Loozen, Y; Rebel, KT; de Jong, SM; Lu, M; Ollinger, SV; Wassen, MJ; Karssenberg, D (2020). Mapping canopy nitrogen in European forests using remote sensing and environmental variables with the random forests method. REMOTE SENSING OF ENVIRONMENT, 247, 111933.

Canopy nitrogen (N) influences carbon (C) uptake by vegetation through its important role in photosynthetic enzymes. Global Vegetation Models (GVMs) predict C assimilation, but are limited by a lack spatial canopy N input. Mapping canopy N has been done in various ecosystems using remote sensing (RS) products, but has rarely considered environmental variables as additional predictors. Our research objective was to estimate spatial patterns of canopy N in European forests and to investigate the degree to which including environmental variables among the predictors would improve the models compared to using remotely sensed products alone. The environmental variables included were climate, soil properties, altitude, N deposition and land cover, while the remote sensing products were vegetation indices and NIR reflectance from MODIS and MERIS sensors, the MOD13Q1 and MTCI products, respectively. The results showed that canopy N could be estimated both within and among forest types using the random forests technique and calibration data from ICP Forests with good accuracy (r(2) = 0.62, RRMSE = 0.18).

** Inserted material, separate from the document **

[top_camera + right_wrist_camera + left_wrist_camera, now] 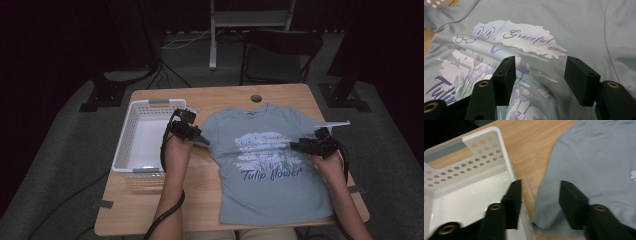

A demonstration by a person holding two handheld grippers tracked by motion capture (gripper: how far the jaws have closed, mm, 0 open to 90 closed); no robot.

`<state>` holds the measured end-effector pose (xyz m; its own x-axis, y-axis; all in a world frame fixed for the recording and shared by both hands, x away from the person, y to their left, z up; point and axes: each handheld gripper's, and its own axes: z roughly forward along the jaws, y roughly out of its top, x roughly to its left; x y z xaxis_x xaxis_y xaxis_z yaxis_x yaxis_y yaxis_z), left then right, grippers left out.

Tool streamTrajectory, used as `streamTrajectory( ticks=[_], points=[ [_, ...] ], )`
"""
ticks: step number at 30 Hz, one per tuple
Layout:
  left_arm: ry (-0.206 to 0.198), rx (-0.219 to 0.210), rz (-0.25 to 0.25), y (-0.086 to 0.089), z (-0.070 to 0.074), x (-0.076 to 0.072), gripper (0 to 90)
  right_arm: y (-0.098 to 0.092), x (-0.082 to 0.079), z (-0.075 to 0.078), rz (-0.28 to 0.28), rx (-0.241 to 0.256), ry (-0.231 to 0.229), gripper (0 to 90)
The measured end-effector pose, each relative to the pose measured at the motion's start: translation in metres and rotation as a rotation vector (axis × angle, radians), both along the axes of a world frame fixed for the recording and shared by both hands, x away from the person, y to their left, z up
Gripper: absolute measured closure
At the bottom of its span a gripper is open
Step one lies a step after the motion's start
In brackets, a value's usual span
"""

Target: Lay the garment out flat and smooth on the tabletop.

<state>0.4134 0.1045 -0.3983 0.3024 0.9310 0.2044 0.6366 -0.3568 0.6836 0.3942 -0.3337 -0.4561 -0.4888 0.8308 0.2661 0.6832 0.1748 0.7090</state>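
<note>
- T-shirt (272, 165) is the main thing here: light blue-grey, spread flat and face up on the wooden table (200, 195), collar pointing away from the person, hem at the near edge. The print has purple tulips with "Graceful" above and "Tulip flower" below
- white plastic basket (131, 131) sits on the left part of the table, just beside the shirt's sleeve. Perforated walls, grey strips at the handles, and as far as I can see nothing in it, just the bare white bottom
- left gripper (189, 131) hangs over the strip between the basket's right wall and the shirt's sleeve. In the left gripper view its jaws stand wide apart with nothing between them: one jaw is over the basket's rim (506, 162), the other over the sleeve (571, 170). Can't tell if either actually touches
- right gripper (300, 146) is at the shirt's right side, pointing in toward the print. In the right gripper view its jaws are also spread wide, holding nothing, right over the tulip print (524, 72); whether they rest on the fabric I can't say
- a black folding chair (280, 52) stands past the far edge of the table
</note>
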Motion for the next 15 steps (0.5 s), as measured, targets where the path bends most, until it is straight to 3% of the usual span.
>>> streamTrajectory(
  ticks=[4, 6, 8, 13, 15],
  points=[
    [-0.002, -0.018, -0.027, -0.006, -0.002, -0.001, 47.9, 0.001, 0.000, 0.001, 0.004, -0.002, 0.000, 40.9],
    [0.009, -0.049, -0.096, -0.018, -0.002, -0.005, 47.9, 0.002, -0.001, 0.001, 0.007, 0.000, 0.001, 40.6],
    [0.005, -0.057, -0.132, -0.029, -0.002, -0.008, 47.9, 0.003, -0.001, 0.001, 0.010, -0.003, 0.000, 40.3],
    [0.025, -0.159, -0.274, -0.066, -0.011, -0.017, 47.9, 0.008, -0.002, 0.002, 0.009, -0.010, -0.009, 38.0],
    [0.021, -0.169, -0.276, -0.072, -0.014, -0.017, 47.9, 0.010, -0.002, 0.003, 0.000, -0.006, -0.014, 36.3]
  ],
)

The predicted spatial pattern shows higher canopy N in mid-western Europe and relatively lower values in both southern and northern Europe. For all subgroups tested (All plots, Evergreen Needleleaf Forest (ENF) plots and Deciduous Broadleaf Forest (DBF) plots), including environmental variables improved the predictions. Including environmental variables was especially important for the DBF plots, as the prediction model based on remotely sensed data products predicted canopy N with the lowest accuracy.